By Peek & Toland on July 12, 2016

A lawsuit recently filed by an Islamic organization in Missouri raises concerns that Muslims may be facing longer waits for citizenship because of their religion.

Thirteen Muslims from Missouri are suing the U.S. Citizenship and Immigration Services (USCIS), claiming the department conspired with the Secretary of the Department of Homeland Security to delay their claims for citizenship.

Muslims file lawsuit over citizenship waits

According to a report in Mother Jones, the lawsuit’s complaint alleges that the applications for naturalization in the United States went into a secretive Bush-era program called the Controlled Application Review and Resolution Program (CARRP). As part of the little-known program, immigration officials were ordered to flag applicants that they believed might pose a threat to national security.
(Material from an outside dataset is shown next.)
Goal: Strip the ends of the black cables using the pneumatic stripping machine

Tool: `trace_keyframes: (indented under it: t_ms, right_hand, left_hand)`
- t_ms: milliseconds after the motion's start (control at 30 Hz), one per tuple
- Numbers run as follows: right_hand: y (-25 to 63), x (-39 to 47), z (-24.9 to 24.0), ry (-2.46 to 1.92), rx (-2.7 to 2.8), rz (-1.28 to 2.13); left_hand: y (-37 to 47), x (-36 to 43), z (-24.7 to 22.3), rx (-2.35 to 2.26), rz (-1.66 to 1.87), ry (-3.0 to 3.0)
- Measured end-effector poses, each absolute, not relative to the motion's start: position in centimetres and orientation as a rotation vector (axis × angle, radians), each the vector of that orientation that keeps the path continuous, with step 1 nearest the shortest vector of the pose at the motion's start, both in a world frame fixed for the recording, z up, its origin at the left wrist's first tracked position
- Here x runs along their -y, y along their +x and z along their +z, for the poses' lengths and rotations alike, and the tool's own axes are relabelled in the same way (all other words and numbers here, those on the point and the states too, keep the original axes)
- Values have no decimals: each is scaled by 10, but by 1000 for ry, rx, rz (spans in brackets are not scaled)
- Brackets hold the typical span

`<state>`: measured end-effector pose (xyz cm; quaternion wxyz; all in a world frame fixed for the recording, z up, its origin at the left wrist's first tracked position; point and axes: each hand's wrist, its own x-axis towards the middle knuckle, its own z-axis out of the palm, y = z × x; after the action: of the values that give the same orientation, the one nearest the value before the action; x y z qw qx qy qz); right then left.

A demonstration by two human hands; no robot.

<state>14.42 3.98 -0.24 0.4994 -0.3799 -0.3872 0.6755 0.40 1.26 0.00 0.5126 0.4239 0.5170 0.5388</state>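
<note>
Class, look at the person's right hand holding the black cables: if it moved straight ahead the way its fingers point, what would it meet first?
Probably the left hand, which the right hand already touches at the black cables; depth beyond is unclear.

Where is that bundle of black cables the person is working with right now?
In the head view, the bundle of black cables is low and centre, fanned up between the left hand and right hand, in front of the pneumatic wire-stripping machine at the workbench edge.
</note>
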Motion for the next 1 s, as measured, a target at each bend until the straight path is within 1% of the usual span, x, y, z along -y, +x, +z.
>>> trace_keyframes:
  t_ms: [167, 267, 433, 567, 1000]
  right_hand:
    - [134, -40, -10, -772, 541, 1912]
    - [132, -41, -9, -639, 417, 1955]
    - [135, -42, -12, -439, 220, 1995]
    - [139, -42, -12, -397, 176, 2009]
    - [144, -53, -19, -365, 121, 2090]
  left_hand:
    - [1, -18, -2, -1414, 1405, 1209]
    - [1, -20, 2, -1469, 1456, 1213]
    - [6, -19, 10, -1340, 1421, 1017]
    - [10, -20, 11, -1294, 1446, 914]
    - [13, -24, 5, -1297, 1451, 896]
The lawsuit was filed by the Council on American-Islamic Relations in May. It takes aim at the CARRP program which was uncovered by the American Civil Liberties Union in 2013.

The lawsuit says the CARRP program has illegally branded “innocent, law-abiding residents,” like the 13 Muslims who, it says, pose no security threat.

How Long Have the Muslims Been Waiting?

Immigration attorneys acting for the Muslims say they have been waiting for anything from three to five years for citizenship.

The Mother Jones article highlighted the case of a 49-year-old Iraqi woman named Wafaa Alwan, who applied for citizenship at the end of 2014. She faced a wait of eight months for an interview, which eventually took place on Aug. 31, 2015. She has been waiting to hear a decision on her naturalization ever since. A Pakistani immigrant called Syed Asghar Ali, made his original application in March 2014 and has been in limbo for more than two years, the claim states.

Although the amount of time it takes to become a U.S. citizen varies from location to location, USCIS states in this recent frequently asked questions document that it is cutting wait times and it is looking to reduce processing times to six months once the initial form N-400 is filed.

It, therefore, seems suspicious that these Muslims have waited so long. It makes us wonder about the extent of the secretive CARRP program and how many other permanent residents have been caught up in it.

There are many factors that are taken into consideration in citizenship applications and the road to naturalization can be a long and winding one.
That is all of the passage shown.